貧乏な悪魔の嗜好品「ミラス・オプロサン」 ― インドネシア版・危険ドラッグで相次ぐ集団中毒死

 日本で社会問題となっている「危険ドラッグ」。手を出したら最後、発狂の末に最悪の形の死が待ち受けているということは、今や常識である。だが、この危険ドラッグと同類の問題は日本だけではなく、筆者が往来しているインドネシアでも発生している。

 いや、ある意味では危険ドラッグよりもさらにデンジャラスなものが、インドネシアの都市部で「流行」しているのだ。最近インドネシアに渡航したことのある人なら、「ミラス・オプロサン(Miras Oplosan)」という単語を聞いたことがあるかもしれない。現在、インドネシア国民を恐怖のどん底に陥れている「貧乏な悪魔の嗜好品」である。

【その他の画像と動画はこちらから→http://tocana.jp/2014/10/post_4991.html】

■相次ぐ集団中毒死

 インドネシアは国民の大半がイスラム教徒である。従って、国内の酒の流通量は他のASEAN諸国に比べて少ない。もちろん、酒がまったく売られていないというわけではないが、物価と比較して値段が高いのだ。

 特に、ウイスキーやジンといったスピリッツ類は、そのほとんどが輸入商品である。コンビニで安いウイスキーが売られているタイやマレーシアとは違い、「蒸留酒は、富裕層の華僑か外国人が高級バーで飲むもの」というイメージが、インドネシアの庶民にはある。

 だがそれでも、強い酒に憧れているイスラム教徒はたくさんいる。戒律で飲酒が禁じられているといっても、やはりどこの国にも不良はいるものだ。

 そこで彼らは、値の張る輸入品の代わりに薬局で医療用アルコールを購入し、それをベースにしたカクテルを作る。これがミラス・オプロサンである。飲用にはまったく適さないアルコールに、ジュースやフレーバーを混ぜて飲むのだ。インドネシア人はパーティーが大好きな国民なので、そのまま地域の仲間と道端でたむろしながらこれを飲む場合が多い。

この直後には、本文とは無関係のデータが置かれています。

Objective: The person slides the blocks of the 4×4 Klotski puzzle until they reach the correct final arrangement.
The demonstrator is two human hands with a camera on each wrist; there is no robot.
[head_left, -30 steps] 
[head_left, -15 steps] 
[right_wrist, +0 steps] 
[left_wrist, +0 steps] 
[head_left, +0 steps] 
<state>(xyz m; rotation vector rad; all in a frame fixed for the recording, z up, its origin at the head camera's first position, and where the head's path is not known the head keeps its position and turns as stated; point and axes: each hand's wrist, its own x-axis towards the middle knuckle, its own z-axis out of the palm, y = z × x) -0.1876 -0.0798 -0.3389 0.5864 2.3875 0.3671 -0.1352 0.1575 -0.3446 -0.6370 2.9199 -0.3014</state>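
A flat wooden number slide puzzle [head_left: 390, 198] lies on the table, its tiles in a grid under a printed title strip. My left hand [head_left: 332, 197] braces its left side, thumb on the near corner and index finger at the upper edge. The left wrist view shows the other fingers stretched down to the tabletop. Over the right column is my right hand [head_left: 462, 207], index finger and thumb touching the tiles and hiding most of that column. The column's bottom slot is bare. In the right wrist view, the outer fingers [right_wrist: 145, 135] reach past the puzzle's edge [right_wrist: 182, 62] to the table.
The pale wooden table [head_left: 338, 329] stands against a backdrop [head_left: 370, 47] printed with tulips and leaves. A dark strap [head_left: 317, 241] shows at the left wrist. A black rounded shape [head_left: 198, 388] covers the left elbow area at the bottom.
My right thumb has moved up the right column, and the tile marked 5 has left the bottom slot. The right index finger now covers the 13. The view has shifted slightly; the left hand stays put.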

 だがそもそも彼らは、酒の飲み方を知らない人たち。ただでさえ飲用には危険な医療用アルコールを、ためらいなく一気に口へと流し込んでしまうのだ。もちろん、無事ではいられない。ミラス・オプロサンを囲むパーティーで、集団中毒死が各地で相次いでいる。1人、2人というレベルではない。一度に10人以上の死者を出すことなどザラなのだ。

 今月に入ってからも、ジャワ島中部の都市マゲランでミラス・オプロサンによる大量死が発生した。10月8日時点で、この飲み物を口にした12人が中毒死、5人が生死の狭間をさまよっている。

■より激しい興奮を求める若者と当局のジレンマ

 こうした事故、というよりも事件が去年から頻発している。インドネシア当局もミラス・オプロサンに手を出さないようにと啓蒙活動を行ってはいるが、抜本的な対策を未だ打ち出せないのが現実である。薬局での医療用アルコールの販売を禁止するわけにもいかない。さらに、インドネシアはジャムゥ(漢方)の国だ。コンビニでも精力強壮ジャムゥが売られている。それらをミラス・オプロサンに混ぜることで、より激しい興奮を得ようと考える若者も多い。

 日本当局も危険ドラッグ対策にかなり苦戦したが、それでも包括的規制にどうにか踏み切りつつある。だがインドネシア国民を蝕む「貧乏な悪魔の嗜好品」には、まだ誰も太刀打ちできていないのだ。